Il sentimento che pervade diversi brani è una sorta di Sehnsucht, lo struggimento descritto dai poeti romantici, ma attenuato, come attutito dalla neve, avvolto da una coltre di foschia, avviluppato nelle ragnatele tessute dal tempo. Ma c’è anche spazio per narrare storie di personaggi dall’aura mitica, la cui parabola è ormai irrimediabilmente in discesa (Il berretto del macchinista, L’ultimo volo del Barone Rosso). Le altre tracce ribadiscono la fascinazione per la sensazione di incompiutezza (Wait, In Bilico) o per l’idea di un traguardo da raggiungere: ogni percorso conduce verso una destinazione, sia essa simbolica e irraggiungibile (Alla fine del mare) o legata alla consapevolezza della propria irresolutezza (Fine secolo):
… ogni volta che cado, respiro, per capire che tutto ricomincia nel finire (In bilico).

Questo il racconto dello stesso Sacchetti rispetto alle fonti di ispirazione del disco:
Da ragazzo non ero incline alla spensieratezza, ma anzi, pessimismo e un senso di impotenza per le ingiustizie che vedevo mi accompagnavano quotidianamente. Ero e sono convinto che la canzone debba dare un messaggio, aprire gli occhi sul mondo, ma non ho mai voluto scrivere canzoni “politiche” in senso esplicito, perché un brano deve essere evocativo, universale, con più piani di lettura. Lo scorrere del tempo è senz’altro il filo conduttore del lavoro, insieme alle riflessioni sulle responsabilità delle scelte di ognuno di noi, che spero arrivino all’ascoltatore.
L’artwork dell’album è un perfetto contenitore per i dieci brani e si basa su una serie di suggestioni riferite alle tappe della vita dello stesso musicista. I giochi dell’infanzia, le letture dell’adolescenza (Cime Tempestose), la musica preferita (i Beatles) e gli oggetti simbolici dei legami affettivi trovano posto nelle immagini del booklet interno. Le foto ed il progetto grafico sono di Roberto Morelli, regista del videoclip di Senza Respiro e titolare dello studio ArteImmagine di Fidenza. La location per ambientare il photoset è stata una cascina abbandonata nelle campagne emiliane: una sorta di “Casa dalle finestre che ridono”, ricordando il film di Pupi Avati, una delle cui stanze è quella rappresentata nell’immagine di copertina.
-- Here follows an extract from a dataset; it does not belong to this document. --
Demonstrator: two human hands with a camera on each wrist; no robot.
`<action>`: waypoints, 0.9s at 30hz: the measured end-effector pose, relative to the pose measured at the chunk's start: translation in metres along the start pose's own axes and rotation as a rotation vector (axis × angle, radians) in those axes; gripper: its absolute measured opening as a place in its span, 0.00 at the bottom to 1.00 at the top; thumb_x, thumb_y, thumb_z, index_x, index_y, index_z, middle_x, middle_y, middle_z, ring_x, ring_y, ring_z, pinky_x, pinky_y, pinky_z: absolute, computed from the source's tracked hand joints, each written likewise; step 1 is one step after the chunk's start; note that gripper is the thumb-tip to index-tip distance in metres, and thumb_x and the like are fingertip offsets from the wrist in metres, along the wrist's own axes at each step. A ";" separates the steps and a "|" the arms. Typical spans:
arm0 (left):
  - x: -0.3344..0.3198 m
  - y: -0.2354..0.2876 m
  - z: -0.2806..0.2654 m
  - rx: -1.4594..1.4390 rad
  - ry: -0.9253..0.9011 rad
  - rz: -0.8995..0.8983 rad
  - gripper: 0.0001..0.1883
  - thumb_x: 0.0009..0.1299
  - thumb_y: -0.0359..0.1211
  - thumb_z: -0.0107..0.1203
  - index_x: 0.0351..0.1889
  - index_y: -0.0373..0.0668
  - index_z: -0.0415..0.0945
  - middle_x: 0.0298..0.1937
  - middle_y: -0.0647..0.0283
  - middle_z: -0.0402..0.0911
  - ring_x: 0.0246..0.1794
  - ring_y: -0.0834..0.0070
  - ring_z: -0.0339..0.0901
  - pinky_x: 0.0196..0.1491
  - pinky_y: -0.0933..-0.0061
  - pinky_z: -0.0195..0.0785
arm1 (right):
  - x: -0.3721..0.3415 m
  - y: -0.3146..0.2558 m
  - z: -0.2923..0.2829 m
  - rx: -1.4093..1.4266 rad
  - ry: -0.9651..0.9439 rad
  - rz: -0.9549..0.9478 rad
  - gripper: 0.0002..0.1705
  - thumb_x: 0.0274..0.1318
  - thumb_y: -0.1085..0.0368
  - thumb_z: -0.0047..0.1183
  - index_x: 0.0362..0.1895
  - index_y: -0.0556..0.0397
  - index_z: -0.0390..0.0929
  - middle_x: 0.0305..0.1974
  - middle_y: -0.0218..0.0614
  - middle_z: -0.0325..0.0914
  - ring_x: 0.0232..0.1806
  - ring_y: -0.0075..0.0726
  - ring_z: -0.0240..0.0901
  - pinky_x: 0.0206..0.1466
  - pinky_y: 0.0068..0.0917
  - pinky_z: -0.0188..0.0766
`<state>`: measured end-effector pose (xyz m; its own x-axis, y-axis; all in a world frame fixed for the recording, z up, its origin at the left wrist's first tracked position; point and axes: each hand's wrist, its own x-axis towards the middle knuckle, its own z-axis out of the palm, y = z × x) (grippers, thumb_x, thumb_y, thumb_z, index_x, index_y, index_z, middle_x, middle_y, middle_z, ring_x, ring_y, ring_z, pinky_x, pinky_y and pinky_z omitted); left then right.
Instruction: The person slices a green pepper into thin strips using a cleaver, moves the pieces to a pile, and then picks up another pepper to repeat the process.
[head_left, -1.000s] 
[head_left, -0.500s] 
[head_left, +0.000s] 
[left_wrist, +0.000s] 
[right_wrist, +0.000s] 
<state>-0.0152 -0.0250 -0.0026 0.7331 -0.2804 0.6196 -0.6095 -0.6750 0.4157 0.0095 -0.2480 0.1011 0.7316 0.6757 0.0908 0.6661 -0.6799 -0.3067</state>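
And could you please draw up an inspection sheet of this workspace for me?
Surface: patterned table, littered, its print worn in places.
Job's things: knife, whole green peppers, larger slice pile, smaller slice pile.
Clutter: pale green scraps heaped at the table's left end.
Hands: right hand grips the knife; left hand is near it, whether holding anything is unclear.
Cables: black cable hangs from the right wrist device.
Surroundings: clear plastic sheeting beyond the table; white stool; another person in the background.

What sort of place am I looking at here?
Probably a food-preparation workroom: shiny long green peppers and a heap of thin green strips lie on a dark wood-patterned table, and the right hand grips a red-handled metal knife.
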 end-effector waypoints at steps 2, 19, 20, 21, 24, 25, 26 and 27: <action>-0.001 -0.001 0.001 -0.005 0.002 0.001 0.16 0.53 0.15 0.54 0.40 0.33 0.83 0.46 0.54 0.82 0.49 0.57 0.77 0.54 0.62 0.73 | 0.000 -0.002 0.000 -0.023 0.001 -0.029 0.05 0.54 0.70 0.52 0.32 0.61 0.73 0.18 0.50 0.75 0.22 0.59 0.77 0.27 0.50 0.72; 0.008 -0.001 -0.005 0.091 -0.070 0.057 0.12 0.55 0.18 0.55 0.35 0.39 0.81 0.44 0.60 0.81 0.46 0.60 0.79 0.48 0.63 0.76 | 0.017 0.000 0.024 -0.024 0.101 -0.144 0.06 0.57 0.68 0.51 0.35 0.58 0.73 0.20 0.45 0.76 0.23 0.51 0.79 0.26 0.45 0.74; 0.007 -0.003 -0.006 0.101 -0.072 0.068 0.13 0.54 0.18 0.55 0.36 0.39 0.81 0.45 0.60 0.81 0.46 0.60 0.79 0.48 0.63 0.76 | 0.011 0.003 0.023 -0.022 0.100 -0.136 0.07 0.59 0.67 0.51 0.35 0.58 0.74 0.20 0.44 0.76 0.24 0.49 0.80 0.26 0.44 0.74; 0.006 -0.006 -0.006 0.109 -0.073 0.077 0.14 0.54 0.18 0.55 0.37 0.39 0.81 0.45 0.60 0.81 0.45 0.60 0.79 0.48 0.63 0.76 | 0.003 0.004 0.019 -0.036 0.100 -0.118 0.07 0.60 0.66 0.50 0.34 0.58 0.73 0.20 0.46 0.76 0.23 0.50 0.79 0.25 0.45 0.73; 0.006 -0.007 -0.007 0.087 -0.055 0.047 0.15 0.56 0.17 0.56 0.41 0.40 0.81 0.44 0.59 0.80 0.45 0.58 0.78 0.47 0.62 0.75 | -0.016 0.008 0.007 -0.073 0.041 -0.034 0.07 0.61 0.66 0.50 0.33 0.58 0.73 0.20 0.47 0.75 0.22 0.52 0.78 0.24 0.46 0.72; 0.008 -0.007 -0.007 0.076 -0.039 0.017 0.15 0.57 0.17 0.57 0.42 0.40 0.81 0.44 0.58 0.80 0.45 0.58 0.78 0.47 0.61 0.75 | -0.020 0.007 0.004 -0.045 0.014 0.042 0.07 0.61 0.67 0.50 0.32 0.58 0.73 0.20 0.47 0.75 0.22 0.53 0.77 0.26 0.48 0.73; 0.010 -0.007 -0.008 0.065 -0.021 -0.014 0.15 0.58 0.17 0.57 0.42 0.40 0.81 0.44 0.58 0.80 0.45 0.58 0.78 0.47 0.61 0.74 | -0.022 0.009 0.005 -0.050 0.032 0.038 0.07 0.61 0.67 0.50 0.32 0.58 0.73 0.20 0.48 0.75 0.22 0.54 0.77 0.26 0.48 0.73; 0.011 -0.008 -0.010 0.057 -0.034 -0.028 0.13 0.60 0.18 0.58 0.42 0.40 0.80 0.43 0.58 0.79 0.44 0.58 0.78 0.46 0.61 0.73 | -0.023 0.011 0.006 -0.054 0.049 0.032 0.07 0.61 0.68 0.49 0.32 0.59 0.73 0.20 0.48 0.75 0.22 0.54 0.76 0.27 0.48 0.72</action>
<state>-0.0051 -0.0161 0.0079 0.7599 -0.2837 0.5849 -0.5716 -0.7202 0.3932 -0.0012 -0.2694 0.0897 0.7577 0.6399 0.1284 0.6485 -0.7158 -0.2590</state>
Diversi anni fuori tempo massimo è un disco da ascoltare sdraiati, al buio, con gli occhi chiusi, assaporandone le melodie suadenti e pervase da senso di attesa. Il valido lavoro del musicista bresciano non giunge “fuori tempo”, anzi, si propone come autentica espressione di un momento incerto come quello attuale.